**Work to complete:** Your answer must hold only the lines below from the line containing "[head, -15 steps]" through the line containing "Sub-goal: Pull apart", each reproduced exactly.

**Given data:**
================
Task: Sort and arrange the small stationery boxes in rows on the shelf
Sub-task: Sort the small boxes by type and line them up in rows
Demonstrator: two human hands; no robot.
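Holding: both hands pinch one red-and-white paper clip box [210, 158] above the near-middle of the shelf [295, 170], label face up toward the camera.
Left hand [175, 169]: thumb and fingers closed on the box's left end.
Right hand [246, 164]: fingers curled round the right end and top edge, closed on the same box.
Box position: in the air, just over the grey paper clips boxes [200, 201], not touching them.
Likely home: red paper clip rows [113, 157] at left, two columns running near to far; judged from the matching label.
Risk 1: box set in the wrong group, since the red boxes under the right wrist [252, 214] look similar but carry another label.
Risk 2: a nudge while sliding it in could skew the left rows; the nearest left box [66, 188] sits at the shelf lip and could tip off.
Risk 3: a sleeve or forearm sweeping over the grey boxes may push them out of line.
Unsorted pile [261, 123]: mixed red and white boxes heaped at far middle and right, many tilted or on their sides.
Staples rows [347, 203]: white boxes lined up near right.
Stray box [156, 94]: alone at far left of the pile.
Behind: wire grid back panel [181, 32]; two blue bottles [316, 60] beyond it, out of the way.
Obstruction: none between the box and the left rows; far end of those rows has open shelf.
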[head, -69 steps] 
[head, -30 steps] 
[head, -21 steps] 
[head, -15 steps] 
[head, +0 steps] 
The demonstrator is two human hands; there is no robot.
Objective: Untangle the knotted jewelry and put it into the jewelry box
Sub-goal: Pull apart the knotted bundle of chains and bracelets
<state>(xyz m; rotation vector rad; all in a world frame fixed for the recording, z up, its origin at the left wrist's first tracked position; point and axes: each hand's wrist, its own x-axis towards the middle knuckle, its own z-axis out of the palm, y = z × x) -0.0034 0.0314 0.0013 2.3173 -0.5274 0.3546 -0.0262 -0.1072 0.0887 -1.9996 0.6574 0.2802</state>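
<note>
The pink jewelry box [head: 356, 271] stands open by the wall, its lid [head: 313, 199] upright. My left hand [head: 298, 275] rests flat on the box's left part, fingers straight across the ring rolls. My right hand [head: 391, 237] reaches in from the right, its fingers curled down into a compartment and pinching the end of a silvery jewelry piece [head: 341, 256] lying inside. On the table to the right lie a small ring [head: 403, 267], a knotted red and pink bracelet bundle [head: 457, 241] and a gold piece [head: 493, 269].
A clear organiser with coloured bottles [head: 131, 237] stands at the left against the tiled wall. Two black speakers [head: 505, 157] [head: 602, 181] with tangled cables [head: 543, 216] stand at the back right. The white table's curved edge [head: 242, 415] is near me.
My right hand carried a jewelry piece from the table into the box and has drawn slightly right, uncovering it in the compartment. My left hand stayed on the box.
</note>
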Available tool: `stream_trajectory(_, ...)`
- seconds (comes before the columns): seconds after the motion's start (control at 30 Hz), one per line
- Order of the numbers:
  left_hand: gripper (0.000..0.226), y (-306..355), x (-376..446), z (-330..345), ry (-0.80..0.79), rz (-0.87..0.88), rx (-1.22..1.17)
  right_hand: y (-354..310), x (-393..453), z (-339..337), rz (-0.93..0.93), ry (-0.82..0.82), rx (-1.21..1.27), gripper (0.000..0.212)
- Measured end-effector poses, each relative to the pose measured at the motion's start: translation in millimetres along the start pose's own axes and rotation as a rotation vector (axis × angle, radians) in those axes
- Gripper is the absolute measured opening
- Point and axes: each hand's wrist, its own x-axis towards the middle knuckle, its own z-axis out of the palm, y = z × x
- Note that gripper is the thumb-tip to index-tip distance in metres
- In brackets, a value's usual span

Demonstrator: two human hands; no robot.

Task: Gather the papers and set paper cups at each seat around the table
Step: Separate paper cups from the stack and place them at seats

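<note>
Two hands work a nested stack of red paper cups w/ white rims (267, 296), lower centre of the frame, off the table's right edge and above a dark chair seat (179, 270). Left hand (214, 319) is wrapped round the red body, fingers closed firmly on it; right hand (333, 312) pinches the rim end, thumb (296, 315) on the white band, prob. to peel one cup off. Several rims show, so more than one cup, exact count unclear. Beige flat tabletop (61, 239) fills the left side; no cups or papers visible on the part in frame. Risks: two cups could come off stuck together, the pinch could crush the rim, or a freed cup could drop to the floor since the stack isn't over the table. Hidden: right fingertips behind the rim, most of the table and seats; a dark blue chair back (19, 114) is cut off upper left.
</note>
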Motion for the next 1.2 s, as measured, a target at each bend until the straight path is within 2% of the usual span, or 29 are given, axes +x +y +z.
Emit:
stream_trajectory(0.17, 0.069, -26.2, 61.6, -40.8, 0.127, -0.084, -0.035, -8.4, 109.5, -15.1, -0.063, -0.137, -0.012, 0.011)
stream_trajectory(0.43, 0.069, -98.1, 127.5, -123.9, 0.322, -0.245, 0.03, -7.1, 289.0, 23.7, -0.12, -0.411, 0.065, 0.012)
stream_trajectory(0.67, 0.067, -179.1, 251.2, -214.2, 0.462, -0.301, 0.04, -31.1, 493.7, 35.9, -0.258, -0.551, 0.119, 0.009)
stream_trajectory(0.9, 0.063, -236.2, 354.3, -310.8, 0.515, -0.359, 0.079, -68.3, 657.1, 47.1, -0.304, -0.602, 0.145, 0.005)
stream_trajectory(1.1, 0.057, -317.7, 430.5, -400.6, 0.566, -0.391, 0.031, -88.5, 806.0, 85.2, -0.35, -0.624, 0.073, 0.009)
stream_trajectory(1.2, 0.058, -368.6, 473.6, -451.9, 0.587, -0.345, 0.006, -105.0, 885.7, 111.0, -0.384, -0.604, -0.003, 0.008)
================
**Problem solution:**
[head, -15 steps] 
[head, +0 steps] 
The demonstrator is two human hands; there is no robot.
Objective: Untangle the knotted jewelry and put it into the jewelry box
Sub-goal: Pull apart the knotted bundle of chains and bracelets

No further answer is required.